Może i temat wrócił, ale on jest przecież co roku, a później niewiele z tego wychodzi. Problemów jest jednak więcej ,bo w PGE Ekstralidze są takie kluby, których budżet jest tworzony w 70 proc. przez spółki skarbu państwa. Rozumiem, że gdzieś może być jakaś elektrownia, ale uważam, że powinien pojawić się konkretny przepis.
Jaki?
Ano taki, że na lokalnej ziemi można wydać do miliona złotych na klub. Reszta powinna trafić do PGE Ekstraligi i zostać solidarnie podzielona. To są przecież pieniądze wszystkich podatników. Obecne rozwiązanie wyklucza równość szans. Jeden dostaje coś od razu, a drugi potrzebuje miesięcy czy lat, by zebrać takie środki. To spory problem. Jeśli tego nie wyrównamy, to zostanie tak, jak jest.
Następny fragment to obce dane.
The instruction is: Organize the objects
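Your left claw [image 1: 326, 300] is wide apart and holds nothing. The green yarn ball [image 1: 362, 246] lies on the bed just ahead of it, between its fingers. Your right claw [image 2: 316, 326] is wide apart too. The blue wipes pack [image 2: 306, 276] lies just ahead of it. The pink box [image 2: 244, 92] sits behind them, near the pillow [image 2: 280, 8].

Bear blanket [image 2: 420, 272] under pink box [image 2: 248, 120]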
Dysproporcje będą ogromne i niektórzy tego nie wytrzymają.
Co stanie się z pieniędzmi z nowego kontraktu telewizyjnego w PGE Ekstralidze? Czy pana zdaniem da się uniknąć sytuacji, że zdecydowana większość tych środków trafi na konta zawodników?
Wierzę, że prezes Wojciech Stępniewski stworzy taki mechanizm, że nie wszystkie pieniądze zostaną przejedzone. Teraz jest tak, że telewizja daje bardzo duże środki. Kwoty trafiają do mediów, więc zawodnicy je znają. Od razu myślą, że kluby dostają więcej, więc my też musimy. Efekt jest taki, że produkujemy biedne kluby i bogatych żużlowców. A powinny być jakieś proporcje. Wszyscy powinni zarobić. To trochę tak jak z urodzinami, od których zaczęliśmy rozmowę. Na takiej imprezie jest tort, który trzeba pokroić tak, żeby najadł się i ten chudy i trochę grubszy.